El título ya trae una pequeña bomba debajo del brazo
“Todo lo que jodí” tiene algo de confesión, pero no parece una balada de culpa.
Suena más bien a ajuste de cuentas. A mirar el desastre sin solemnidad. A enumerar ruinas con una sonrisa torcida. Y ahí la canción encuentra su punto más interesante: no convierte el caos en tragedia, lo convierte en movimiento.
Si el rock fuera un muñeco articulado, Técnicas y Procedimientos consiguen ponerle una pierna en la oreja, los ojos en las rodillas, un brazo en la nuca y los dedos en los pies.
Esa imagen resume bastante bien el asunto. Esta música parece físicamente imposible hasta que empieza a andar.

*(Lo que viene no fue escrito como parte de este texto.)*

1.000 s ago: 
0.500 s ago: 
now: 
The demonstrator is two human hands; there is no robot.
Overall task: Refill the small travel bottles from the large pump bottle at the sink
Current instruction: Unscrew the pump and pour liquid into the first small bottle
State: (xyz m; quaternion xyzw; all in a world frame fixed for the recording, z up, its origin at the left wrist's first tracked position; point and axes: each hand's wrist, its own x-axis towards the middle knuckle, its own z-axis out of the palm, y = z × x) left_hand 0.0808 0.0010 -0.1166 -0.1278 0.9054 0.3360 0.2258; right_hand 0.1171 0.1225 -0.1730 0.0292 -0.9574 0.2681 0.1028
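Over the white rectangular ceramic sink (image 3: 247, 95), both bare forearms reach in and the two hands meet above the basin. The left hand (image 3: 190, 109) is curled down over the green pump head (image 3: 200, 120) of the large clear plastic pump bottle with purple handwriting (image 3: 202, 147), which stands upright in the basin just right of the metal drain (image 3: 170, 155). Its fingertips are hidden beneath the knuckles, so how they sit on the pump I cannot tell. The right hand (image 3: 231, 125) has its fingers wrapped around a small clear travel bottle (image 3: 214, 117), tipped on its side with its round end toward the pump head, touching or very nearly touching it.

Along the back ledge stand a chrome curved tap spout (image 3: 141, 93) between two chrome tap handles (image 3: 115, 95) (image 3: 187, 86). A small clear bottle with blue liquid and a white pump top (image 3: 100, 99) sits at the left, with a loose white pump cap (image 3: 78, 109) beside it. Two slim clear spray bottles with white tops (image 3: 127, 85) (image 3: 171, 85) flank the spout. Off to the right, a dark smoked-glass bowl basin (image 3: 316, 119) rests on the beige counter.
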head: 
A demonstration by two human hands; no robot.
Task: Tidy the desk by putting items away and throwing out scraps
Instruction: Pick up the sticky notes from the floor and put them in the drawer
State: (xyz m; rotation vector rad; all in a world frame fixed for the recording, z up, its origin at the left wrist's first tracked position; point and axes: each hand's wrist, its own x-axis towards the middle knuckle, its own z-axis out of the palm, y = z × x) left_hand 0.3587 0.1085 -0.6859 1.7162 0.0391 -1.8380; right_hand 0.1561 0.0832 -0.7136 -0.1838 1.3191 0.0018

La prueba real será Siroco
El nuevo disco llegará después del verano, pero la primera fecha de presentación ya tiene lugar y fecha: Sala Siroco, Madrid, sábado 14 de noviembre, dentro del ciclo MAZO.
Y aquí la cosa puede crecer mucho.
Porque una canción así pide escenario. Pide volumen. Pide ver cómo ese muñeco articulado se mueve delante de ti sin romperse.
Conclusión
“Todo lo que jodí” es una canción incómoda en el mejor sentido posible.
No viene a decorar el rock alternativo español. Viene a torcerlo, a probar hasta dónde aguanta, a meterle cadera donde esperabas tensión y tensión donde esperabas estribillo.
Personalmente, me interesa mucho más una banda que se atreve a sonar difícil que una que se conforma con sonar correcta.
Y Técnicas y Procedimientos, por suerte, no parecen tener ninguna intención de sonar correctos.